REQUIRED ACTION: If a line of the listing contains the string "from", return that line.

DATA EXTRACT:
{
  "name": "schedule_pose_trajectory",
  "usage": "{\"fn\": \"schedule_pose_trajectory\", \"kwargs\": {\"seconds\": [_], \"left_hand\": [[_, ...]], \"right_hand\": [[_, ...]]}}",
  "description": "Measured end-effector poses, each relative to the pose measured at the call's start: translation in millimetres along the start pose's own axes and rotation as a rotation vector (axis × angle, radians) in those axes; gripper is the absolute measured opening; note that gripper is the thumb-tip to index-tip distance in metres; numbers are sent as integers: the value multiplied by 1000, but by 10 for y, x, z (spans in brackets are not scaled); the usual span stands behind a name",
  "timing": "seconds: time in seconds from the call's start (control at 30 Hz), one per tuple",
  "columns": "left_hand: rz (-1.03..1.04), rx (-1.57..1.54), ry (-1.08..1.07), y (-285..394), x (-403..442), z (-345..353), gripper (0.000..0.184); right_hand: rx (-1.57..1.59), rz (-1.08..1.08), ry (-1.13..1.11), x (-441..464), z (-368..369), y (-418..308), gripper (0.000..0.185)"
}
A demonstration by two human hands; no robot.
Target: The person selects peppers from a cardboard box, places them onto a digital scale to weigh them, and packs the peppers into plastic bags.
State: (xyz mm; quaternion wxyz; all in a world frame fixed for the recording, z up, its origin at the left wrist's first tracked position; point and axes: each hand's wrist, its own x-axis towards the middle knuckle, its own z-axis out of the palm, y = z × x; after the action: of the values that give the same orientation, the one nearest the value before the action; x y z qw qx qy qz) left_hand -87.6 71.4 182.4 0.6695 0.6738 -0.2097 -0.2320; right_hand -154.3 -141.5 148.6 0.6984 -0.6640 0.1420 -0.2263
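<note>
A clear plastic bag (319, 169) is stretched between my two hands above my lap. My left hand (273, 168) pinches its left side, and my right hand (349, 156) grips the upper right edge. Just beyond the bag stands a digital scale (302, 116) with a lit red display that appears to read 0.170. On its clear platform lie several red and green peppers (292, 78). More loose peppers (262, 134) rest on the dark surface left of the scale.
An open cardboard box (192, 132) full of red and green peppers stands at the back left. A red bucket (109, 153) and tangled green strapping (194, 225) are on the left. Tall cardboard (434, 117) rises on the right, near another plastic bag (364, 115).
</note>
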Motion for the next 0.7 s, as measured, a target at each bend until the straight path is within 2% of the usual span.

SOLVED EXERCISE:
  "timing": "seconds: time in seconds from the call's start (control at 30 Hz), one per tuple",
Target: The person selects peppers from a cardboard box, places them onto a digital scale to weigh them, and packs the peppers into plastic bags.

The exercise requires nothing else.